Saved entries
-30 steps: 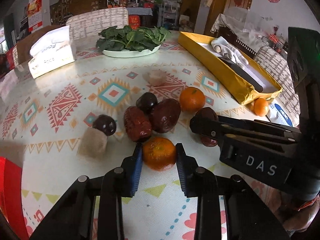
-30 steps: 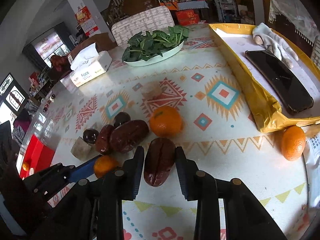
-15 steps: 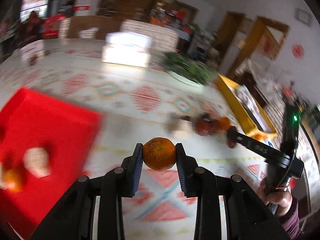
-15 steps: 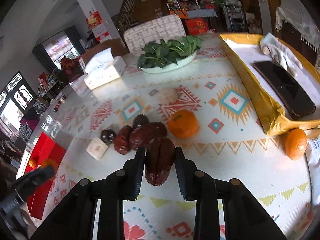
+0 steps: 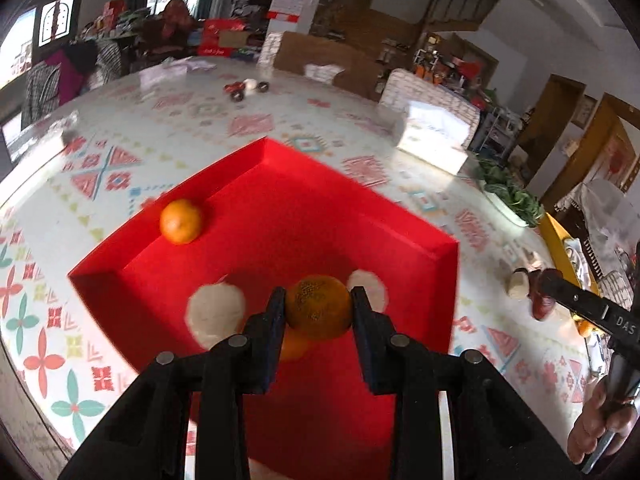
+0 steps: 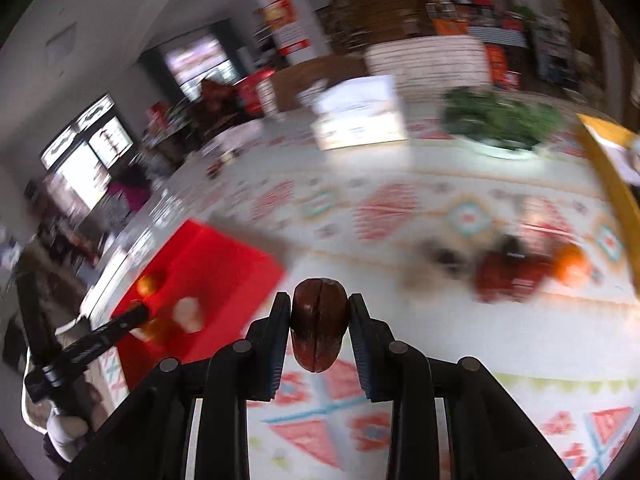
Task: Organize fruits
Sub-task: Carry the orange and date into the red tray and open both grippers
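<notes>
held orange (image 5: 319, 307) across its middle in left gripper (image 5: 319, 312), over red tray (image 5: 448, 248). pinched dark fruit (image 6: 319, 322) in right gripper (image 6: 319, 320), tray at 9 o'clock. likely light, firm, round; prone to rolling.

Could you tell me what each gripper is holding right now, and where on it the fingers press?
The left gripper pinches an orange across its sides. The right gripper clamps a date across its sides.

Orange tangerine (image 5: 318, 307) — pinched above red tray (image 5: 276, 184), dark red date (image 6: 318, 322) — pinched over table
</notes>
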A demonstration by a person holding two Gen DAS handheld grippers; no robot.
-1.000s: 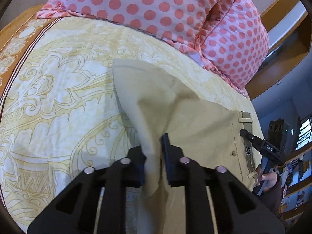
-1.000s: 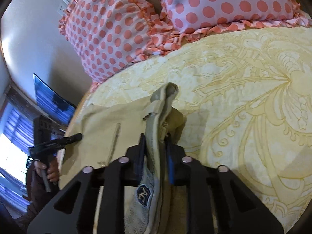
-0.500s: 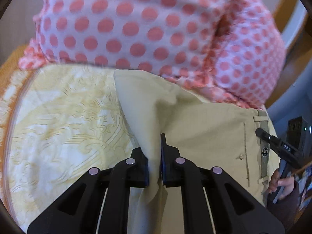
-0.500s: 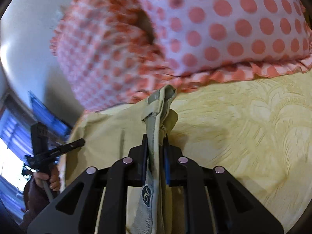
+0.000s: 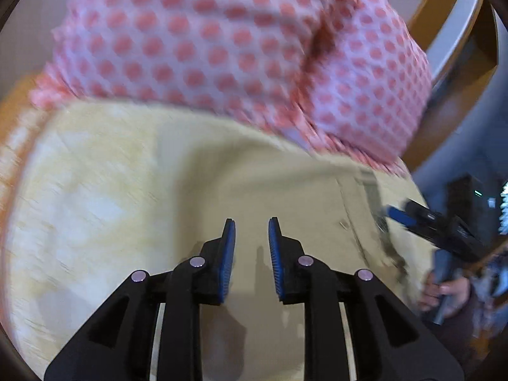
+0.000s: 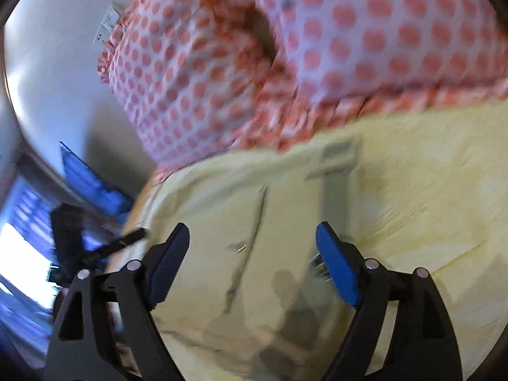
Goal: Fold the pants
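Note:
The beige pants [image 5: 285,190] lie flat on the yellow patterned bedspread [image 5: 79,197], close to the pillows. My left gripper [image 5: 251,223] is open with a narrow gap, empty, just above the cloth. In the right wrist view the pants [image 6: 254,216] show a pocket seam and the waistband [image 6: 336,158]. My right gripper [image 6: 254,231] is wide open and empty above them. The right gripper also shows at the right of the left wrist view [image 5: 438,228]. Both views are motion-blurred.
Pink polka-dot pillows [image 5: 222,41] fill the far side of the bed, also in the right wrist view [image 6: 317,47]. A wooden headboard [image 5: 444,16] stands at the upper right. A white wall with a socket plate [image 6: 106,25] and a window [image 6: 19,254] lie to the left.
Both grippers have opened and let go of the pants, which now lie flat on the bed. Both have moved toward the pillows.

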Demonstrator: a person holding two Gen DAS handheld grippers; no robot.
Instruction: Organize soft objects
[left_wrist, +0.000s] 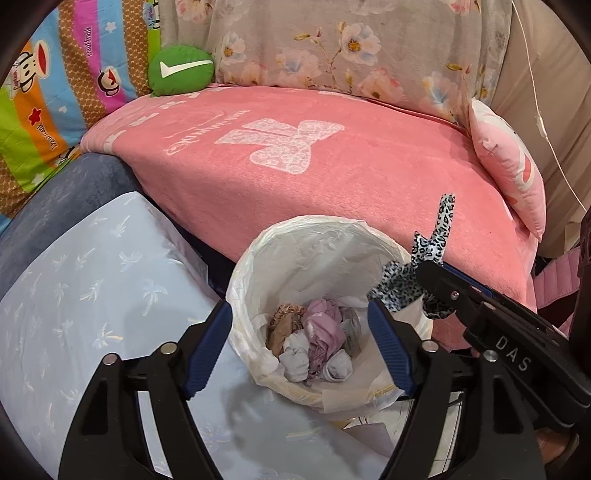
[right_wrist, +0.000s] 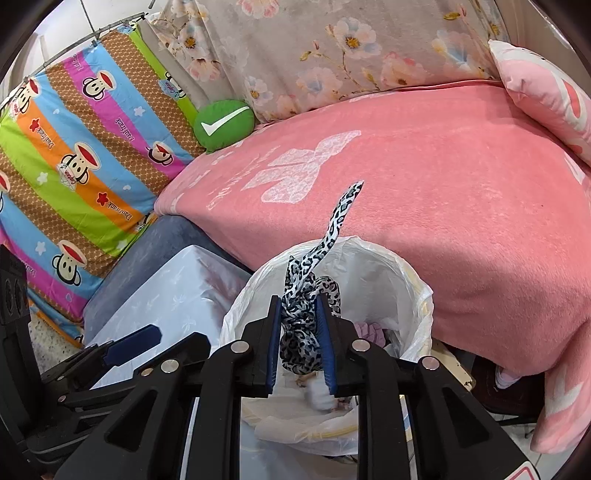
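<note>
Right hand-held gripper (right_wrist: 300, 325) partly hides the leopard-print cloth (right_wrist: 334, 225).

Each view comes from a fisheye camera mounted on one of the two hand-held tongs, looking forward along its fingers and tilted downward. The left wrist view sits close above the lined bin (left_wrist: 325, 266), facing into its opening, with the left tongs (left_wrist: 301, 347) framing the lower edge and the right tongs (left_wrist: 428, 273) entering from the right. The right wrist view looks from slightly further right, close over the same bin (right_wrist: 369, 266), with its own tongs (right_wrist: 299, 328) at centre bottom and the left tongs visible at lower left. Both views share the bin, the pink blanket (left_wrist: 369, 166) behind it, the green cushion (left_wrist: 181, 70), the floral cloth (left_wrist: 332, 44) and the striped cartoon sheet (left_wrist: 55, 110).
</note>
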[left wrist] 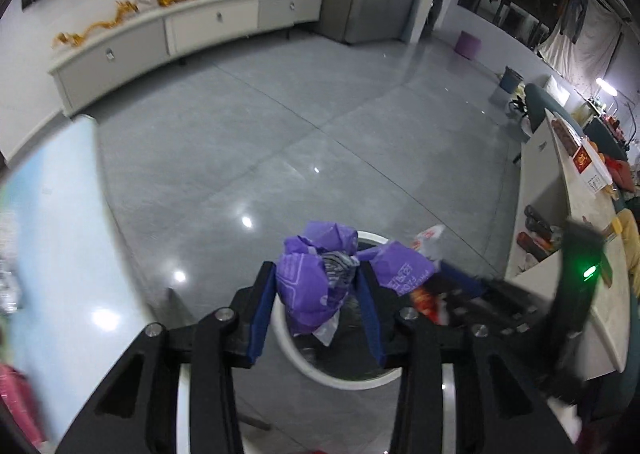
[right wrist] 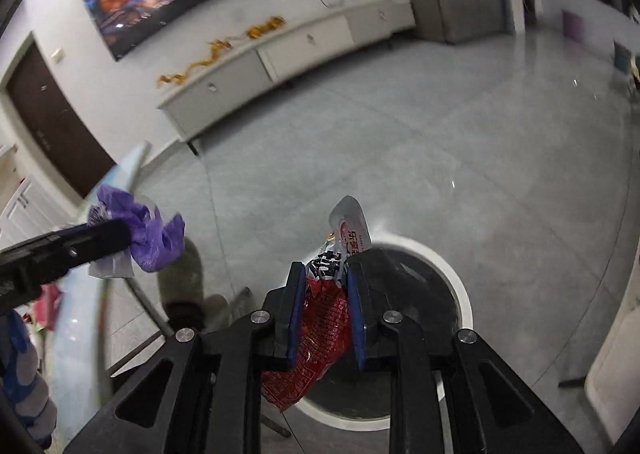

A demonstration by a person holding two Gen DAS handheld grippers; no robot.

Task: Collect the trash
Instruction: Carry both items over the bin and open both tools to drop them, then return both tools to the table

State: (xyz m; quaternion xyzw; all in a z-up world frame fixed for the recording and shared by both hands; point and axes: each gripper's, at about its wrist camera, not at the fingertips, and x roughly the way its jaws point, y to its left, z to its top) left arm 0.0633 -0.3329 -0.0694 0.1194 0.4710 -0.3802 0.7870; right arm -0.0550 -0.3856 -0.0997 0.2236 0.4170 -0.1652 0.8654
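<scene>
The left tongs [left wrist: 316, 286] are clamped on a crumpled purple wrapper [left wrist: 312, 282] with white print — the lettering is creased and too small to read. The wrapper hangs directly above the white-rimmed trash bin [left wrist: 296, 350], whose dark liner shows below. In the right wrist view the same bundle [right wrist: 148, 230] sits at nine o'clock, pinched at the tip of the left tool.

The right tongs [right wrist: 323, 302] are closed on a red snack wrapper [right wrist: 320, 330] covered in small white characters, its silver-white torn end sticking up at twelve o'clock with red lettering that cannot be made out. It too is held over the bin [right wrist: 460, 294] — above the rim's near-left part.

At three o'clock in the left view, a tabletop [left wrist: 580, 222] carries a red-and-white box [left wrist: 588, 166]; its label is illegible.
</scene>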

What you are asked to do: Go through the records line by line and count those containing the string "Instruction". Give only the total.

Response area: 2